Servidores da Funai anunciam greve e cobram saída de presidente do órgão

Servidores da Funai (Instauração Vernáculo do Índio) anunciaram que entrarão em greve na próxima quinta-feira (23), a partir das 10h, em todas as unidades dos estados e no Província Federalista.

O objetivo, segundo a associação de servidores da instalação INA (Indigenistas Associados), será manifestar “profunda tristeza e indignação pelo assassínio bárbaro” do indigenista Bruno Pereira e do jornalista Dom Phillips, além de exigir a identificação e responsabilização de todos os culpados.

Os servidores também exigirão a saída imediata do presidente do órgão, Marcelo Augusto Xavier da Silva, segundo nota divulgada pela INA, em suas redes sociais.

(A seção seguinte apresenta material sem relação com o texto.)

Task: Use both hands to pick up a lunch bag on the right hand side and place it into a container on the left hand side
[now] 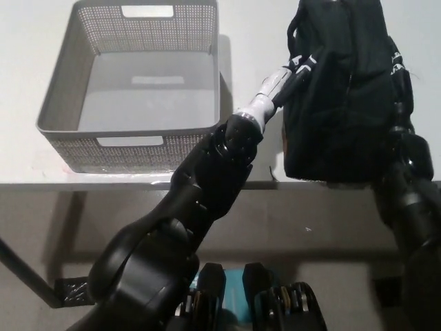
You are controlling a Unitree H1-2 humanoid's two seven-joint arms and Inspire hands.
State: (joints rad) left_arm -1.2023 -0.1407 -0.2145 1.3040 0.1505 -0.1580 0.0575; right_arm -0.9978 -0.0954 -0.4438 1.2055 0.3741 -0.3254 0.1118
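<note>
Both hands — left hand (301, 67), right hand (398, 86) — against lunch bag (341, 89)

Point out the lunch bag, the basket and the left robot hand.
lunch bag (344, 89): head view, middle of its dark front panel.
basket (131, 141): head view, near mesh wall by the handle slot.
left robot hand (298, 67): head view, white part against the bag's left side.

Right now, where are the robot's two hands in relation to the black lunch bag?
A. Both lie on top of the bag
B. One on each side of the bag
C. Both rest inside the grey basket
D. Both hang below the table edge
B: the left hand presses the black lunch bag on its left flank and the right hand its right flank; the grey mesh basket holds nothing.
</note>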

Para a associação, Xavier “vem promovendo uma gestão anti-indígena e anti-indigenista na instituição”.

“Por uma Funai indigenista e para os povos indígenas! Pela proteção das/os indigenistas, dos Povos Indígenas e de suas lideranças, organizações e territórios! Convidamos as/os parceiras/os indígenas, indigenistas e da sociedade em universal para o Ato Vernáculo de Greve da Funai!”, diz o enviado.

Procurada na noite deste sábado (18), por meio de sua assessoria de prelo, a Funai ainda não se manifestou sobre o ato e seu teor.

A mesma associação divulgou um dossiê, nesta segunda feira (13), em parceria com o Inesc (Instituto de Estudos Socioeconômicos), acusando a Funai de implementar uma política anti-indigenista, marcada pela não demarcação de territórios, sob o governo de Jair Bolsonaro (PL).

Também afirmou que a instalação promove perseguição a servidores e lideranças indígenas, somada a uma militarização de cargos estratégicos e a esvaziamento de quadros da entidade.

Outrossim, apontou esvaziamento orçamentário, assédio institucional, alinhamento com a agenda ruralista e omissões na esfera judicial.

Procurada na ocasião para falar sobre o relatório, a Funai afirmou que não comenta dados extraoficiais. “As informações sobre a atuação da instalação estão disponíveis nos canais oficiais do órgão”, argumentou a instalação.

A nomeação de Xavier porquê presidente do órgão, em julho de 2019, é apontada no documento porquê uma forma de alinhar a Funai a interesses ruralistas.

O servidor, que é mandatário da Polícia Federalista, já provocou a franqueza de um interrogatório pela PF para investigar um procurador federalista que atua na própria Funai e que elaborou um parecer jurídico em prol dos indígenas.

O presidente da Funai acusou o procurador Ciro de Lopes e Barbuda de apologia do transgressão, e essa iniciativa resultou na franqueza de interrogatório pela PF no Província Federalista. O MPF (Ministério Público Federalista), porém, discordou da existência do procedimento e apontou transgressão de constrangimento ilícito na iniciativa.

Na mesma risca, já houve notícias-crime contra Sonia Guajajara, coordenadora da Apib (Pronunciação dos Povos Indígenas do Brasil), e contra o senador Fabiano Contarato (Rede-ES), que denunciou atos contra indígenas. Os dois procedimentos foram arquivados.

A Folha também mostrou neste sábado (18) que a Funai chegou neste ano ao seu menor quadro de funcionários permanentes desde 2008, ao mesmo temo em que vê pedidos para franqueza de concursos públicos negados.

Documentos mostram que unicamente 4 em cada 10 cargos do órgão estão atualmente ocupados. De um totalidade de 3.700 postos, tapume de 1.400 têm servidores permanentes em atividade, enquanto o restante encontra-se vago —soma-se a isso um efêmero de 600 trabalhadores temporários, contratados depois uma ordem do STF (Supremo Tribunal Federalista).

Servidores da Funai ouvidos sob exigência de anonimato afirmam que a falta de recursos é hoje um dos maiores obstáculos para a atuação do órgão, o que inclusive dificultou as operações de procura de Bruno Pereira e Dom Phillips.